Doing business with someone on a watchlist maintained by an obscure Treasury Department bureau could land you in the slammer for up to 30 years. Not to mention subjecting you to a US$5 million criminal fine, or a civil penalty of up to US$1 million per incident.
Any property "involved in" a transaction with someone on the watchlist t can be frozen. If your assets are frozen, you must apply for a "license" (exemption) to recover them.
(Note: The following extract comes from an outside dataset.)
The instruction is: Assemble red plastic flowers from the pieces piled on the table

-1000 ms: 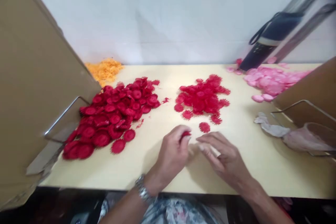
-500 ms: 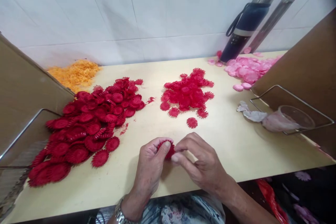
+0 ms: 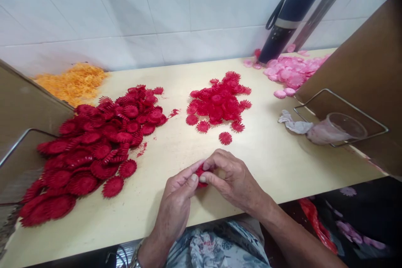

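Note:
Near the front edge of the table, my left hand point(image 3: 179, 194) pinches a dark red flower piece point(image 3: 201, 176) between thumb and fingers. My right hand point(image 3: 232, 178) grips the same piece from the other side, its thumb and forefinger closed on it. The fingers hide much of the piece. Beyond my hands lies a middle pile of bright red flower pieces point(image 3: 216, 102), with a single red piece point(image 3: 225, 138) in front of it. A large heap of darker red flower pieces point(image 3: 100, 150) spreads over the left of the table.
Orange petals point(image 3: 73, 83) lie at the back left, pink pieces point(image 3: 293, 69) at the back right beside a dark bottle point(image 3: 284, 21). A clear plastic cup point(image 3: 336, 127) sits in a wire holder on the right cardboard panel point(image 3: 354, 63), near a crumpled tissue point(image 3: 295, 123).
My right thumb and forefinger have moved left and closed on the red piece, covering more of it. The camera view has shifted, so the table's contents appear higher and further left.

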A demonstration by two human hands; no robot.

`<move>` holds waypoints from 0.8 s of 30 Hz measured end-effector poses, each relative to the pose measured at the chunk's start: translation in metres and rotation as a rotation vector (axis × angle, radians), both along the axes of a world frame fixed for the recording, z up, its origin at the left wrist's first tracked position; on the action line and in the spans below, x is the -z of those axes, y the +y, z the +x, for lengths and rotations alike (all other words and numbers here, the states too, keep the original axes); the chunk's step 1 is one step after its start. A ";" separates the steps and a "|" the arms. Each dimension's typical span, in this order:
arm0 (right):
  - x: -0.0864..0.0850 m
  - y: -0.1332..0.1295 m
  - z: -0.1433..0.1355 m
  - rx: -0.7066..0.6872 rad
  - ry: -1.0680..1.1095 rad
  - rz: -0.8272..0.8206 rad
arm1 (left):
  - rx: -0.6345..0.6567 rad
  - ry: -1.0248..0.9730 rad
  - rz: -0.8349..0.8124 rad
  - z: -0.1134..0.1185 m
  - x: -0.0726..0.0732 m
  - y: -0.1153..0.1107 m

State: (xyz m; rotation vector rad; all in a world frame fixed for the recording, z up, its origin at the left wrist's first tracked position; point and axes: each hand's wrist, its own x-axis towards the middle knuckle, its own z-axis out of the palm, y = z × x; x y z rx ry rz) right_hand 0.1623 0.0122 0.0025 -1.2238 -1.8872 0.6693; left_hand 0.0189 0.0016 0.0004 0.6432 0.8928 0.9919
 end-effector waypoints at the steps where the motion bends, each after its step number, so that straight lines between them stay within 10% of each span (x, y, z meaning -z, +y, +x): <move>1: 0.002 -0.001 -0.001 0.007 -0.025 0.032 | -0.012 -0.004 -0.006 0.001 0.001 -0.001; 9: 0.009 -0.005 -0.009 0.036 -0.113 0.254 | -0.058 -0.011 -0.031 0.004 0.000 -0.004; 16: 0.004 -0.007 -0.007 0.058 0.034 0.103 | -0.167 0.081 -0.059 0.009 -0.001 -0.004; 24: 0.002 0.023 0.033 0.416 -0.175 0.253 | -0.218 0.089 -0.117 0.009 -0.012 0.001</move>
It can take Treasury Department years to process a claim.
Welcome to the secret world of the Treasury’s Office of Foreign Assets Control (OFAC). Its watchlist of suspected terrorists, narcotics traffickers, and other “specially designated nationals" contains more than 6,000 names.
Those 6,000 names are just the beginning. OFAC also administers and enforces economic and trade sanctions against more than a dozen countries, under executive orders declared under Presidential wartime and national emergency powers, as well as specific legislation.
Deal with any targeted person, entity or country, and you face similar sanctions. Nor is there any threshold; in theory, selling a glass of lemonade to someone on the list could land you in jail for 30 years. The government’s refusal to limit the application of OFAC sanctions to specific industries or transactions makes this conclusion inescapable.
Of course, the penalties aren’t generally this harsh. For instance, just last month, Guidant Corporation of Indiana paid OFAC US$277,017.00 in a civil settlement because it allegedly sold medical equipment that wound up in Iraq and Iran, in violation of OFAC regulations.
Not wanting to subject themselves to draconian penalties, businesses nationwide are racing to install "OFAC compliance software" to screen scheduled transactions against OFAC targets. Since the software often flags partial name matches, you could still be identified as a potential terrorist, based on your first, middle, or last name.
As a result, an increasing number of people—predominantly men with names like "Hassan" or "Mohammed" are being denied the opportunity to open a bank account, obtain health insurance, buy a home, rent an apartment, or find a new job.
A Sacramento resident whose first and middle names are "Mohammed" and "Ali" found this out the hard way. He contacted a local Western Union agent to collect a $50 funds transfer. For three days, Western Union told him that it couldn’t find the record. Then, an employee told him he couldn’t get the money because he “had a Muslim name.” While Mr. Ali finally got his money, his first and middle names remain on the OFAC watchlist, so there’s no guarantee his ordeal won’t be repeated again and again.
Like the other U.S. government watchlists I’ve written about, this one OFAC administers is basically useless. One screening of 6 million names in a health insurance company’s database against the OFAC list resulted in 6,000 false positive matches—and not one real match.
If OFAC’s watchlist isn’t effective at identifying suspect terrorists, what is it good for? I suspect one thing it’s effective at is to keep people with names like "Mohammed" out of the United States, and to encourage them to leave if they’re already here. And perhaps, at it’s root, that’s what the watchlist is really designed to do.